• What to work on: Return the listing beneath precisely, with every line intact.

.....

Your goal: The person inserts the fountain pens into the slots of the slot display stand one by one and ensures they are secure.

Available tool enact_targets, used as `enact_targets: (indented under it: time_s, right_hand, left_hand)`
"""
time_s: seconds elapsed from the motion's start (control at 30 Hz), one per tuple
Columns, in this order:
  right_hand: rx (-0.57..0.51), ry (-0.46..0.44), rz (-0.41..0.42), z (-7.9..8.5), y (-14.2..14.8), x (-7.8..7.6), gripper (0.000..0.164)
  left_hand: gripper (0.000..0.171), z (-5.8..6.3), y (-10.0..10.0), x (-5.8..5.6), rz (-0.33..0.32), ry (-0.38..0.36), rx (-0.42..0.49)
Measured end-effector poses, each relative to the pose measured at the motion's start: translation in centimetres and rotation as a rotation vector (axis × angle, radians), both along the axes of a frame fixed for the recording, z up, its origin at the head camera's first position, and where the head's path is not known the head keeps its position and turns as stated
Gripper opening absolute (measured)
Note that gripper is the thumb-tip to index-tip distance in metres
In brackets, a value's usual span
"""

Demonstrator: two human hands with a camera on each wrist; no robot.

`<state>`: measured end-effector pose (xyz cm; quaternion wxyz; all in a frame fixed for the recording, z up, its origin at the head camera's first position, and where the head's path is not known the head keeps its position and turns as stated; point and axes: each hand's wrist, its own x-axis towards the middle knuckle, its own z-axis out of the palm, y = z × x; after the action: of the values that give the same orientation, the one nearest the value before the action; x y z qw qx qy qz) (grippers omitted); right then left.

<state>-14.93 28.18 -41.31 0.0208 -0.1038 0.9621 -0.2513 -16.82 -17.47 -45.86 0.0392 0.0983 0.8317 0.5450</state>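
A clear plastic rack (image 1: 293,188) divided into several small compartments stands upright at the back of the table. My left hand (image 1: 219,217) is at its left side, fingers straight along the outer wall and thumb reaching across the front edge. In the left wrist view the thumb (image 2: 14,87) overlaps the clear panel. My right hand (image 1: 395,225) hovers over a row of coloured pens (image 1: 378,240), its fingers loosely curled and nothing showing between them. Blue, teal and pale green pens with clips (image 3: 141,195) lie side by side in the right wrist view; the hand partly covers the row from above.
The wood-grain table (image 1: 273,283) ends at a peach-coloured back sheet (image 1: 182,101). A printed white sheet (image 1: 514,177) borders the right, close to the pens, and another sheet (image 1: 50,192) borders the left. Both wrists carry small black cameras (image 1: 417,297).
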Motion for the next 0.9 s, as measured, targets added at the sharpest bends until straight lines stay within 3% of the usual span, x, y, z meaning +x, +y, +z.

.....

• Finished exercise:
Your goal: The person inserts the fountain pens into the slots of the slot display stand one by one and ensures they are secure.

Available tool enact_targets, used as `enact_targets: (indented under it: time_s, right_hand, left_hand)`
"""
time_s: seconds elapsed from the motion's start (control at 30 Hz), one per tuple
Columns, in this order:
  right_hand: rx (-0.57..0.51), ry (-0.46..0.44), rz (-0.41..0.42), z (-7.9..8.5), y (-14.2..14.8), x (-7.8..7.6), gripper (0.000..0.164)
  left_hand: gripper (0.000..0.171), z (-5.8..6.3), y (-10.0..10.0), x (-5.8..5.6), rz (-0.33..0.32), ry (-0.38..0.36), rx (-0.42..0.49)
Measured end-effector poses, each relative to the pose measured at the motion's start: translation in centimetres and rotation as a rotation vector (axis × angle, radians), both along the axes of a frame fixed for the recording, z up, its origin at the head camera's first position, and where the head's path is not known the head keeps its position and turns as stated
Gripper opening absolute (measured)
Note that gripper is the thumb-tip to index-tip distance in metres
In brackets, a value's usual span
"""

Demonstrator: two human hands with a camera on each wrist; no robot.

`<state>`: measured end-effector pose (xyz cm; quaternion wxyz; all in a frame fixed for the recording, z up, its origin at the head camera's first position, and where the head's path is not known the head keeps its position and turns as stated; point and axes: each hand's wrist, its own x-axis towards the middle knuckle, its own z-axis out of the palm, y = z × x; after the action: of the values that give the same orientation, the one nearest the value before the action; x y z qw qx qy qz) (grippers omitted); right then left.

<state>-14.93 28.18 -41.31 0.0208 -0.1038 0.9621 -0.2513 -16.82 -17.47 -45.86 0.0392 0.0983 0.8317 0.5450</state>
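A clear plastic rack (image 1: 293,188) divided into several small compartments stands upright at the back of the table. My left hand (image 1: 219,217) is at its left side, fingers straight along the outer wall and thumb reaching across the front edge. In the left wrist view the thumb (image 2: 14,87) overlaps the clear panel. My right hand (image 1: 395,225) hovers over a row of coloured pens (image 1: 378,240), its fingers loosely curled and nothing showing between them. Blue, teal and pale green pens with clips (image 3: 141,195) lie side by side in the right wrist view; the hand partly covers the row from above.
The wood-grain table (image 1: 273,283) ends at a peach-coloured back sheet (image 1: 182,101). A printed white sheet (image 1: 514,177) borders the right, close to the pens, and another sheet (image 1: 50,192) borders the left. Both wrists carry small black cameras (image 1: 417,297).
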Motion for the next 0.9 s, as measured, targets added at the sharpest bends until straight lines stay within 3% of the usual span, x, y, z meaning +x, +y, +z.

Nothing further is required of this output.